◆ How to complete this task ◆
Repeat the listing exactly. Any picture in it should be left out of the copy.

◆ Given data ◆
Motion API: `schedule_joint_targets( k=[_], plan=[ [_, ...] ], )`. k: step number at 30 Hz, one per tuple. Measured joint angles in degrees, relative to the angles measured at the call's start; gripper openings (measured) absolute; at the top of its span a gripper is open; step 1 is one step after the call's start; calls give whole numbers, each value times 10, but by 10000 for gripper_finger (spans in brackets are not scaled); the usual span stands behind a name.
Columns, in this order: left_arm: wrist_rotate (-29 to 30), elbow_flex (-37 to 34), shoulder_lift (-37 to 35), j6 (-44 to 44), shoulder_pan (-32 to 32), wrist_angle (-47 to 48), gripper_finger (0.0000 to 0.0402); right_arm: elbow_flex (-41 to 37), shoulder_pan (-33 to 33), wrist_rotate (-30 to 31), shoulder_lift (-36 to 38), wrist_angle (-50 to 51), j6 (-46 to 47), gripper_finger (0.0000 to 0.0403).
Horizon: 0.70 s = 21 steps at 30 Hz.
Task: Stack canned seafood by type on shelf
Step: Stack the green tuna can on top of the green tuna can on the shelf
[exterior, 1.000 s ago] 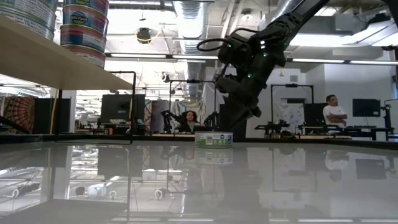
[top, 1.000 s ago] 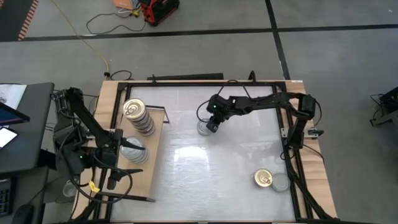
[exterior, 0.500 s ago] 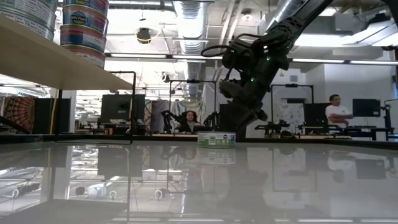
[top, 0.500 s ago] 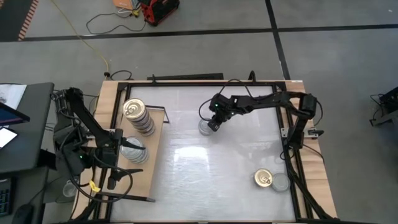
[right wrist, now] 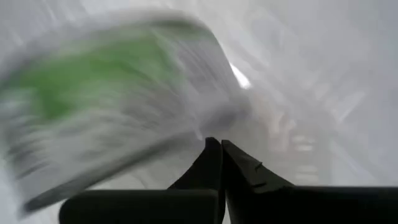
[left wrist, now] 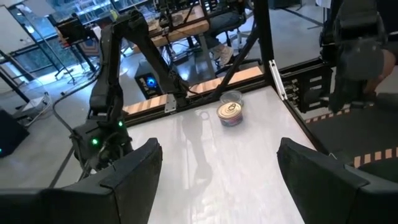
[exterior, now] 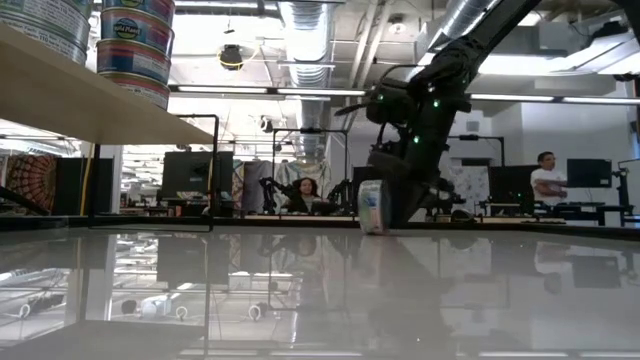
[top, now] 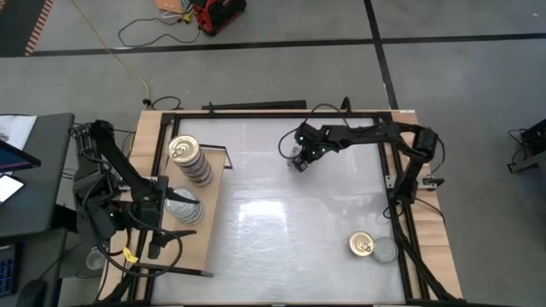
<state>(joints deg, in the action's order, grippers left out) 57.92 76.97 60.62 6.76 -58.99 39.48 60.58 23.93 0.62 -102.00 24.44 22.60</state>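
Observation:
A tin of canned seafood with a green label stands tipped up on its edge on the white table, far of the middle. My right gripper is shut right beside it, slanting down, with nothing between its fingers. On the shelf at the left stand a stack of gold-topped tins and a lower stack of silver-topped tins. My left gripper hovers open over the shelf by the silver stack, nothing between its fingers. My right gripper's shut fingertips lie against the tin's lower edge, coming from above at a slant. Nothing is pinched between them. The tin is blurred there, so the exact part cannot be told. It stands on its rim on the table, its flat faces upright.
Two more tins sit together near the table's right near corner, one gold-topped and one silver-topped. A black frame runs around the table. The wide white middle of the table lies between shelf and tins.
My right gripper has moved a little toward the table's right and far edges and has rolled at the wrist. The tin beside it, lying flat a second ago, has slid the same way and tipped up onto its edge.

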Motion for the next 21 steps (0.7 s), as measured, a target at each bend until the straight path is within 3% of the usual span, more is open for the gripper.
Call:
schedule_joint_targets(
  k=[4, 7, 11, 13, 17, 21],
  plan=[
    [0, 0, 0, -10, 0, 0, 307, 13, 2, 10, 52, 30, -38, 30],
    [-10, 0, 0, -25, 0, 2, 307, 17, -24, 62, 99, 73, -81, 35],
    [-38, 0, 0, -29, 0, 21, 307, 18, -80, 143, 159, 102, -211, 50],
    [-35, 0, 2, -29, 0, 33, 307, 18, -103, 147, 179, 97, -280, 63],
    [-21, 0, 3, -31, 0, 35, 306, 19, -123, 142, 193, 45, -351, 122],
    [-19, 0, 3, -29, 0, 35, 306, 23, -122, 77, 167, 14, -394, 229]
  ],
)
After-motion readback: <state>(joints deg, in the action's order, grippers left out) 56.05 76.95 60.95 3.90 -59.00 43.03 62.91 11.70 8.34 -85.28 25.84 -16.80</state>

◆ Exercise result ◆
Motion API: `schedule_joint_targets( k=[_], plan=[ [_, ...] ], )`. k: step number at 30 Hz, one per tuple. Measured joint angles in degrees, relative to the angles measured at the call's start; gripper openings (measured) absolute; at the top of its span a gripper is open; step 1 is one step after the call's start; calls give whole numbers, each value times 10, but by 10000 for gripper_finger (spans in brackets are not scaled); the usual span stands behind a name.
Columns, in this order: left_arm: wrist_rotate (-29 to 30), elbow_flex (-37 to 34), shoulder_lift (-37 to 35), j6 (-44 to 44), shoulder_pan (-32 to 32), wrist_angle (-47 to 48), gripper_finger (0.0000 to 0.0402); right_arm: elbow_flex (-41 to 37), shoulder_pan (-33 to 33), wrist_rotate (-30 to 31), shoulder_lift (-36 to 38), wrist_angle (-50 to 51), j6 (-46 to 47), gripper_finger (0.0000 to 0.0403).
Horizon: 0.70 s = 21 steps at 30 Hz.
Task: Stack canned seafood by type on shelf
Step: Stack the green tuna can on top of the green tuna can on the shelf
[exterior, 1.000 s ago] 
[top, 1.000 s ago] 
[exterior, 0.500 s ago] 
[top, 0.500 s ago] 
[right wrist, now] 
[left wrist, now] 
[exterior, now] 
[top, now] 
<state>(joints deg, in the action's order, grippers left out) 57.92 76.97 60.62 6.76 -58.99 39.48 60.58 23.93 0.62 -102.00 24.44 22.60</state>
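Observation:
A tin of canned seafood with a green label stands tipped up on its edge on the white table, far of the middle. My right gripper is shut right beside it, slanting down, with nothing between its fingers. On the shelf at the left stand a stack of gold-topped tins and a lower stack of silver-topped tins. My left gripper hovers open over the shelf by the silver stack, nothing between its fingers. My right gripper's shut fingertips lie against the tin's lower edge, coming from above at a slant. Nothing is pinched between them. The tin is blurred there, so the exact part cannot be told. It stands on its rim on the table, its flat faces upright.
Two more tins sit together near the table's right near corner, one gold-topped and one silver-topped. A black frame runs around the table. The wide white middle of the table lies between shelf and tins.
My right gripper has moved a little toward the table's right and far edges and has rolled at the wrist. The tin beside it, lying flat a second ago, has slid the same way and tipped up onto its edge.
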
Motion for the next 21 steps (0.7 s), as measured, a target at each bend until the straight path is within 3% of the usual span, more is open for the gripper.
Call:
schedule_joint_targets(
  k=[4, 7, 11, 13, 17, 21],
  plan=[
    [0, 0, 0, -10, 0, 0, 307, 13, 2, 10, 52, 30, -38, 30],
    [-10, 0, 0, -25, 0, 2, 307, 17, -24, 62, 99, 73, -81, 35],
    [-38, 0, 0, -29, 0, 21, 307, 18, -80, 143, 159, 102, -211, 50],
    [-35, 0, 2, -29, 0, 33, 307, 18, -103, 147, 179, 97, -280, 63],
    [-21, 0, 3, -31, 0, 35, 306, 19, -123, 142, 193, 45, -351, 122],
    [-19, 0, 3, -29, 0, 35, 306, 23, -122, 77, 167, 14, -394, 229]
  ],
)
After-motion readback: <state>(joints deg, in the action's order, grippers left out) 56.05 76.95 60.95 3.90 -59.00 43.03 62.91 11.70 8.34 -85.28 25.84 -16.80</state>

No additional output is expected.